Assigned task - Restate the entries below without a single change.

Records supplied -
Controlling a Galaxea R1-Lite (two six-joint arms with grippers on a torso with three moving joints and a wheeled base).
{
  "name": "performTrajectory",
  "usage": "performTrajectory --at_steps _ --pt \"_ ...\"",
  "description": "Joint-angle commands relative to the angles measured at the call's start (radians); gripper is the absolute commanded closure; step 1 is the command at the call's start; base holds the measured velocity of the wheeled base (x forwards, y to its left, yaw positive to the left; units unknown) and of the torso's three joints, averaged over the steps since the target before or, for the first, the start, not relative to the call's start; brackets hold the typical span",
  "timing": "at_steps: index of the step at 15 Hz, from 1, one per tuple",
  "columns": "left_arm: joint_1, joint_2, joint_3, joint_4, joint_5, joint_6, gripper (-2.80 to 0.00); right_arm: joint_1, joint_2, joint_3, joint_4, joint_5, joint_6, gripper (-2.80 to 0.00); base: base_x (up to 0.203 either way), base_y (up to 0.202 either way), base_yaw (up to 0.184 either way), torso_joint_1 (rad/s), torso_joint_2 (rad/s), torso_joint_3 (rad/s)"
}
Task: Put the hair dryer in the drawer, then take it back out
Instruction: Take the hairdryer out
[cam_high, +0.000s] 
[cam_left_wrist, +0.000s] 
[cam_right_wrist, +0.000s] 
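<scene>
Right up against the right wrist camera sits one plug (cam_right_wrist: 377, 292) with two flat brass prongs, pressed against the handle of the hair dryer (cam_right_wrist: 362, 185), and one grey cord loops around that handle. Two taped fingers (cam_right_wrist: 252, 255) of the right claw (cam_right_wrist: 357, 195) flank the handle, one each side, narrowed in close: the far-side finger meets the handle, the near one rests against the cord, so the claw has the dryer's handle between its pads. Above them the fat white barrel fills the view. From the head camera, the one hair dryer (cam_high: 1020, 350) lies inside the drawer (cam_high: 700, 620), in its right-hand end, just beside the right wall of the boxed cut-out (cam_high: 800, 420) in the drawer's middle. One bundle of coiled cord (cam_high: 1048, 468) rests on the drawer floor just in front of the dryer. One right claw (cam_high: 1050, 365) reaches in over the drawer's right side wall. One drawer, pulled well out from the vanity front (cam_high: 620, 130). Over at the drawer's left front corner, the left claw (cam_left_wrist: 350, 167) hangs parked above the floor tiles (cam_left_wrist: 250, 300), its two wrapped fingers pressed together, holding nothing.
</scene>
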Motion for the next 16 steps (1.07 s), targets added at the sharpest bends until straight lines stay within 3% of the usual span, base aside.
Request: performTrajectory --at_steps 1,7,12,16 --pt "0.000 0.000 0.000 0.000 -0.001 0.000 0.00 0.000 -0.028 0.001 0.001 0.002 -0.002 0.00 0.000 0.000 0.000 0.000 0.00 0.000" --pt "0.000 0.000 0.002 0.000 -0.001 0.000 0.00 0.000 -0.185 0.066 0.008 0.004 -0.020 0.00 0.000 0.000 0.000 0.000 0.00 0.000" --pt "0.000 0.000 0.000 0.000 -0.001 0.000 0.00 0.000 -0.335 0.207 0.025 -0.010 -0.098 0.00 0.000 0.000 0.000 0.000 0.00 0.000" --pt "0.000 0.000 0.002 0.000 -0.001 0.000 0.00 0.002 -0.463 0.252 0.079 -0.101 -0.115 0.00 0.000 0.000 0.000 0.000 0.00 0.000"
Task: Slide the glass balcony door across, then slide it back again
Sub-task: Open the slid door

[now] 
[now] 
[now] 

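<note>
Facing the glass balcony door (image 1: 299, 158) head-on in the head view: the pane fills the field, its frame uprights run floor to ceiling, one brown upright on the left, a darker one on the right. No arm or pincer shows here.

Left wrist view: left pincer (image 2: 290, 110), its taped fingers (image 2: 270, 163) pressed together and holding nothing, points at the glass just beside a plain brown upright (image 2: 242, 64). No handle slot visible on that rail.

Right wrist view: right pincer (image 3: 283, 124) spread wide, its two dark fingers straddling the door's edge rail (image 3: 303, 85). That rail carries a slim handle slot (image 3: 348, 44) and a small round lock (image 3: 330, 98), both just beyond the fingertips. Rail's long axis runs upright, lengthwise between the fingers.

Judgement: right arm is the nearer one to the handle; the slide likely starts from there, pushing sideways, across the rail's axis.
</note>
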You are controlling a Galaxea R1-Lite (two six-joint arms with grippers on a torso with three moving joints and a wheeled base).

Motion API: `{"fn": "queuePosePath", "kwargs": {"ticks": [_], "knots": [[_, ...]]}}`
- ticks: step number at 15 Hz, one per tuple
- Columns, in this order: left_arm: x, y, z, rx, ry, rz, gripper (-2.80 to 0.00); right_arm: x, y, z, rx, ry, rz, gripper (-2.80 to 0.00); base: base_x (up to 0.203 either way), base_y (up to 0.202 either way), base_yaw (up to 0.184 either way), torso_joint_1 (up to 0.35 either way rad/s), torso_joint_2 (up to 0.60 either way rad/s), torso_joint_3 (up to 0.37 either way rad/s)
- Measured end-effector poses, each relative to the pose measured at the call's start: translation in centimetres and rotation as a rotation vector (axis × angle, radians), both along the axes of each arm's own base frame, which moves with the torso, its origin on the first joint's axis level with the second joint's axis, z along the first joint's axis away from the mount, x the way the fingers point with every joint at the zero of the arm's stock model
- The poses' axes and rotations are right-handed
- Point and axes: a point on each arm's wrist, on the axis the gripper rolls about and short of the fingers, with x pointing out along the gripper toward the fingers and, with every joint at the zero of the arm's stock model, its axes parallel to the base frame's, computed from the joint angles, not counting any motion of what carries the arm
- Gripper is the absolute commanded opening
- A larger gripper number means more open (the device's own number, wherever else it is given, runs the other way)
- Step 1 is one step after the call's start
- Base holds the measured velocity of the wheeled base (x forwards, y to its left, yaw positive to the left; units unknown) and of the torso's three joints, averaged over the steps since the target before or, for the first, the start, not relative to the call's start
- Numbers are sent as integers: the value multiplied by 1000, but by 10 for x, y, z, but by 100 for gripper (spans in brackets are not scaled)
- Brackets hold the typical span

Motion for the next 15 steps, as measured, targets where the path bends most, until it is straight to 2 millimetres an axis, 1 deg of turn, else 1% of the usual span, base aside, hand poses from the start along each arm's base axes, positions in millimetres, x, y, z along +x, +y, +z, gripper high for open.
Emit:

Response -
Controlling a Galaxea R1-Lite (two six-joint arms with grippers on a torso with three moving joints and a wheeled base).
{
  "name": "performTrajectory",
  "usage": "performTrajectory --at_steps _ --pt \"_ ...\"",
  "description": "Joint-angle commands relative to the angles measured at the call's start (radians); gripper is the absolute commanded closure; step 1 is the command at the call's start; base holds the measured velocity of the wheeled base (x forwards, y to its left, yaw positive to the left; units unknown) and of the torso's three joints, averaged over the steps since the target before or, for the first, the start, not relative to the call's start; brackets hold the typical span",
  "timing": "at_steps: index of the step at 15 Hz, from 1, one per tuple",
  "columns": "left_arm: joint_1, joint_2, joint_3, joint_4, joint_5, joint_6, gripper (-2.80 to 0.00); right_arm: joint_1, joint_2, joint_3, joint_4, joint_5, joint_6, gripper (-2.80 to 0.00); base: base_x (up to 0.203 either way), base_y (up to 0.202 either way), base_yaw (up to 0.184 either way), torso_joint_1 (rad/s), torso_joint_2 (rad/s), torso_joint_3 (rad/s)"
}
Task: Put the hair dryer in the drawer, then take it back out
Instruction: Take the hairdryer out
[cam_high, +0.000s] 
[cam_left_wrist, +0.000s] 
[cam_right_wrist, +0.000s] 
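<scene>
Right up against the right wrist camera sits one plug (cam_right_wrist: 377, 292) with two flat brass prongs, pressed against the handle of the hair dryer (cam_right_wrist: 362, 185), and one grey cord loops around that handle. Two taped fingers (cam_right_wrist: 252, 255) of the right claw (cam_right_wrist: 357, 195) flank the handle, one each side, narrowed in close: the far-side finger meets the handle, the near one rests against the cord, so the claw has the dryer's handle between its pads. Above them the fat white barrel fills the view. From the head camera, the one hair dryer (cam_high: 1020, 350) lies inside the drawer (cam_high: 700, 620), in its right-hand end, just beside the right wall of the boxed cut-out (cam_high: 800, 420) in the drawer's middle. One bundle of coiled cord (cam_high: 1048, 468) rests on the drawer floor just in front of the dryer. One right claw (cam_high: 1050, 365) reaches in over the drawer's right side wall. One drawer, pulled well out from the vanity front (cam_high: 620, 130). Over at the drawer's left front corner, the left claw (cam_left_wrist: 350, 167) hangs parked above the floor tiles (cam_left_wrist: 250, 300), its two wrapped fingers pressed together, holding nothing.
</scene>
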Motion for the next 16 steps (1.07 s), targets added at the sharpest bends until straight lines stay within 3% of the usual span, base aside.
Request: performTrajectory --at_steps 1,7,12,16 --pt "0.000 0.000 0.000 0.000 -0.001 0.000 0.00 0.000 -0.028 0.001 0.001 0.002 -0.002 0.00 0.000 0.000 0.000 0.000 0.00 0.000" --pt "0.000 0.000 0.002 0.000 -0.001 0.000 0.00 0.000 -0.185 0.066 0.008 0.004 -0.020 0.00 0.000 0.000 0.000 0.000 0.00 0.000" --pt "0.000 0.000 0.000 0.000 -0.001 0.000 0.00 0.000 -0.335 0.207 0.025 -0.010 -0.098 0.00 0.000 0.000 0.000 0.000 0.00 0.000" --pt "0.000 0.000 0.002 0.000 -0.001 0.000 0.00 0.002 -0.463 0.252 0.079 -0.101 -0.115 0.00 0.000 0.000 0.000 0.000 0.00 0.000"
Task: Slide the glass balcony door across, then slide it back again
Sub-task: Open the slid door

[now] 
[now] 
[now] 

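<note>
Facing the glass balcony door (image 1: 299, 158) head-on in the head view: the pane fills the field, its frame uprights run floor to ceiling, one brown upright on the left, a darker one on the right. No arm or pincer shows here.

Left wrist view: left pincer (image 2: 290, 110), its taped fingers (image 2: 270, 163) pressed together and holding nothing, points at the glass just beside a plain brown upright (image 2: 242, 64). No handle slot visible on that rail.

Right wrist view: right pincer (image 3: 283, 124) spread wide, its two dark fingers straddling the door's edge rail (image 3: 303, 85). That rail carries a slim handle slot (image 3: 348, 44) and a small round lock (image 3: 330, 98), both just beyond the fingertips. Rail's long axis runs upright, lengthwise between the fingers.

Judgement: right arm is the nearer one to the handle; the slide likely starts from there, pushing sideways, across the rail's axis.
</note>
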You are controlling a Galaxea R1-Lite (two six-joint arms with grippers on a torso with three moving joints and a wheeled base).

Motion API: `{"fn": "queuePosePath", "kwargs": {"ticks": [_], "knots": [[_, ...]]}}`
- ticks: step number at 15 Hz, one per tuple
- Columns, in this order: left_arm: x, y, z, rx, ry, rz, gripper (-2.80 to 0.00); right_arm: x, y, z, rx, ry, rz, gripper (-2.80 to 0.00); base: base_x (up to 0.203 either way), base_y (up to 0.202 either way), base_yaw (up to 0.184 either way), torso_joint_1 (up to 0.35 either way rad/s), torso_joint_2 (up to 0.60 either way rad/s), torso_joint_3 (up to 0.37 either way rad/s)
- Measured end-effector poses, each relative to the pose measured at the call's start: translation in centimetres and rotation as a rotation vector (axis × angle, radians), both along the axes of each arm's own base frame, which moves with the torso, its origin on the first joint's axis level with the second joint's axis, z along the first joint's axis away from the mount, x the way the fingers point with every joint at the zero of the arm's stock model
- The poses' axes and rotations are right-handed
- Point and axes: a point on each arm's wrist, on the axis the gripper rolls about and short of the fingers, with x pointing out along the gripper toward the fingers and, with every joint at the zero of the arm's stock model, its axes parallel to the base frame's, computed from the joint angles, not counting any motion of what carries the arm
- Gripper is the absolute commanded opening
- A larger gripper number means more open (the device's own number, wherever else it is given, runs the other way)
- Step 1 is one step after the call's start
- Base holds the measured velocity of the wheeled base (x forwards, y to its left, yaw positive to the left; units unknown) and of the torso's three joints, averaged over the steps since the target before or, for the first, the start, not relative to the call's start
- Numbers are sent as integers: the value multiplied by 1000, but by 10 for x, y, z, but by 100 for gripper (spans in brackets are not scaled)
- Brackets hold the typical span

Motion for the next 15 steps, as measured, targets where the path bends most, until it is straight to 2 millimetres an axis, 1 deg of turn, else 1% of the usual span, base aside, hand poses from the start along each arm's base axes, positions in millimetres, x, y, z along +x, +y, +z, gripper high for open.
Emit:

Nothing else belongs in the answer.